Si è conclusa ieri, domenica 30 marzo, l’ottava edizione del concorso internazionale di canto “Giulio Neri” con la direzione artistica di Eleonora Leonini, organizzata da Fondazione Cantiere Internazionale d’Arte e Comune di Torrita di Siena. Dal 28 al 30 marzo sul palco del Teatro degli Oscuri di Torrita di Siena si sono susseguiti più di ottanta cantanti lirici provenienti da tutto il mondo. La finale della domenica, ha visto gareggiare 20 artisti che sono stati giudicati dalla giuria composta dal direttore musicale “Cantiere Internazione d’Arte” Roland Böer, Guido Barbieri critico musicale de “La Repubblica”,  Nemi Bertagni docenti al Conservatorio “A.Boito” di Parma, Raffaella Coletti Artist manager, e Riccardo Zanellato basso.   Il 1° premio è andato a Marko Ferjancic, il 2°premio, in ex aequo, è andato a Federica Vitali e Yoo Hayoung. Medaglia di bronzo, invece, per Sangtaek Oh, mentre Kiok Park si è aggiudicato il premio speciale “Giulio Neri” come miglior basso. Veronica Lazzeri ha fatto breccia nel cuore degli spettatori che votandola, le hanno permesso di conquistare il premio speciale del pubblico; il premio speciale giovani talenti è stato assegnato ad una promessa della lirica italiana, Chiara Mogini e infine a Cecilia Bagatin è stato conferito il premio speciale talento della lirica.                                                                                                                                                                  

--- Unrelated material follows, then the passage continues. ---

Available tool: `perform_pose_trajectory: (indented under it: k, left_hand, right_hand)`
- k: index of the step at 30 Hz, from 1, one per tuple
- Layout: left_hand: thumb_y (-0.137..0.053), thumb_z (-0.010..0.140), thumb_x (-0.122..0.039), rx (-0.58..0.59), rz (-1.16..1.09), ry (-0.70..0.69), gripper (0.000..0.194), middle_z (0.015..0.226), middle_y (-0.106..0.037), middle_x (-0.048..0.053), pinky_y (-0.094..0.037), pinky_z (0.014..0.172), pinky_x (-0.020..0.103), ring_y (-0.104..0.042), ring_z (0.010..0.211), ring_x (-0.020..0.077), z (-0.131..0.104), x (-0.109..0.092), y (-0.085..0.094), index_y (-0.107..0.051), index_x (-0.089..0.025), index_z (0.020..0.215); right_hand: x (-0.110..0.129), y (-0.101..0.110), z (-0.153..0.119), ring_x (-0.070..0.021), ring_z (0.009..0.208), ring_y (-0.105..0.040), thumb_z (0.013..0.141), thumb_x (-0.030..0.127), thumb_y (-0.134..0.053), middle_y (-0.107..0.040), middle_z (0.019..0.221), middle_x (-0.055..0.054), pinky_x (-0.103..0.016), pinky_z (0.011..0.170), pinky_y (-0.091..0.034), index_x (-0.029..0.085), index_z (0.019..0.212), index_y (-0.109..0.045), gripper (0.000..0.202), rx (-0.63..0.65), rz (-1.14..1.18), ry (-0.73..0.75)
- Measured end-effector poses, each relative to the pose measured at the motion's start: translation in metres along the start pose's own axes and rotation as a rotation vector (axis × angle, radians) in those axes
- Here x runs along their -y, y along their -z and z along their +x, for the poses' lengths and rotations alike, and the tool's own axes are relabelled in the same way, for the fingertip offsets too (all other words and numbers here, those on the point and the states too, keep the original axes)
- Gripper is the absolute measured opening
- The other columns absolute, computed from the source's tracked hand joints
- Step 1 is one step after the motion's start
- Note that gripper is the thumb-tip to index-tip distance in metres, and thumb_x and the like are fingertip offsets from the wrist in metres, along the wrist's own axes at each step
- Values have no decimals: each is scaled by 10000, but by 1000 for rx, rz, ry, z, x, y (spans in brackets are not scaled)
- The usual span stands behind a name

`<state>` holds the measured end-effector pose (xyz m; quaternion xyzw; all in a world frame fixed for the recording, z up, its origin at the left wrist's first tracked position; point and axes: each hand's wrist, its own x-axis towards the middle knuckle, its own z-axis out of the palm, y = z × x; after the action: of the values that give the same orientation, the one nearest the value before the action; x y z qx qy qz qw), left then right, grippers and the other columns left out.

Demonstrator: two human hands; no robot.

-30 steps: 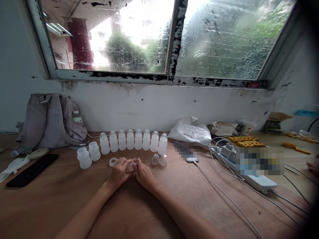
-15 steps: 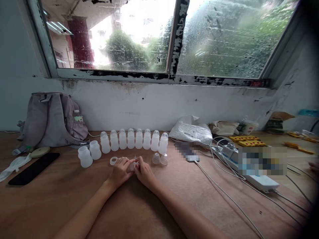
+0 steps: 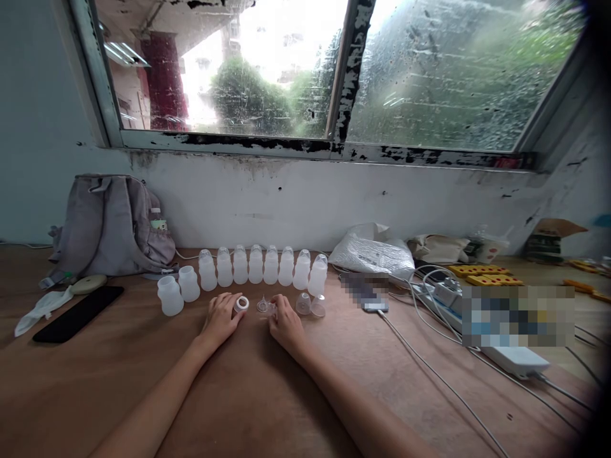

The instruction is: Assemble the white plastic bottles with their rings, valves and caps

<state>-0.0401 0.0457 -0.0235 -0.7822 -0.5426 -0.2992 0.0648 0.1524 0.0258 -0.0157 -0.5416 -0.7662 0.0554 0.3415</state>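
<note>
My left hand [image 3: 221,319] grips a white ring [image 3: 242,303] between thumb and fingers, its hole facing me. My right hand [image 3: 286,323] is closed on a small clear piece [image 3: 272,308], mostly hidden by the fingers. Between the hands a clear nipple-shaped piece [image 3: 262,305] rests on the table. Just right of my right hand are two clear domed caps [image 3: 303,303]. Behind, several frosted bottles with clear tops [image 3: 255,264] stand in a curved row. Two frosted bottles without tops [image 3: 170,296] stand at the row's left end.
A grey backpack [image 3: 112,222] leans by the wall at the left, with a black flat object [image 3: 80,313] in front. At the right are a silver bag [image 3: 375,251], a phone [image 3: 375,304] on a cable, a white power strip [image 3: 515,359] and yellow blocks [image 3: 487,273].
My hands have moved apart. The left now holds the white ring that lay on the table. The nipple-shaped piece now shows between the hands. The view has shifted slightly.
</note>
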Motion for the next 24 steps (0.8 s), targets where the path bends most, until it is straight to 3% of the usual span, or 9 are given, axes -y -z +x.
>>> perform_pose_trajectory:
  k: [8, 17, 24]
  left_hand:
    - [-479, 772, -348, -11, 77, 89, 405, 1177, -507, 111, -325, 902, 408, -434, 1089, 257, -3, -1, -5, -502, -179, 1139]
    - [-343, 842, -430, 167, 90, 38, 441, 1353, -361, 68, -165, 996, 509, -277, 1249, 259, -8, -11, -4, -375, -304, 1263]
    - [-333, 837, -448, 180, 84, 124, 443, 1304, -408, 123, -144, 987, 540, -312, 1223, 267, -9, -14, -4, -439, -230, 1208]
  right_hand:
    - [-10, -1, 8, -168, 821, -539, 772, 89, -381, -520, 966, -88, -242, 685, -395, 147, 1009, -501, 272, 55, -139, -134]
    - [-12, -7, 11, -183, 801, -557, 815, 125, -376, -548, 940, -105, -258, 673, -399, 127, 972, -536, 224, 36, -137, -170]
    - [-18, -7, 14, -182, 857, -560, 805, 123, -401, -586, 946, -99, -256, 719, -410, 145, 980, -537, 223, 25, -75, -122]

SAM_3856Il concorso è stato indetto in onore dell’amatissimo basso natio torritese Giulio Neri, nato nel 1909 e scomparso nel 1958. Personalità di grande fama, viene ricordato per la sua incredibile vocalità che gli ha permesso di solcare palcoscenici italiani e internazionali, dal Metropolitan di New York al Covent Garden di Londra al Liceu di Barcellona. Nel 1945 interpretò insieme a Beniamino Gigli, Maria Caniglia e Miriam Pirazzini una storica Messa di requiem di Giuseppe Verdi, diretta dal maestro Serafin, nel Belvedere della Città del Vaticano. La voce molto scura e tonante, da autentico basso profondo, gli permise di interpretare con grande padronanza, anche scenica, molti ruoli di basso serio e drammatico, spingendosi con disinvoltura verso i toni più gravi della vocalità maschile.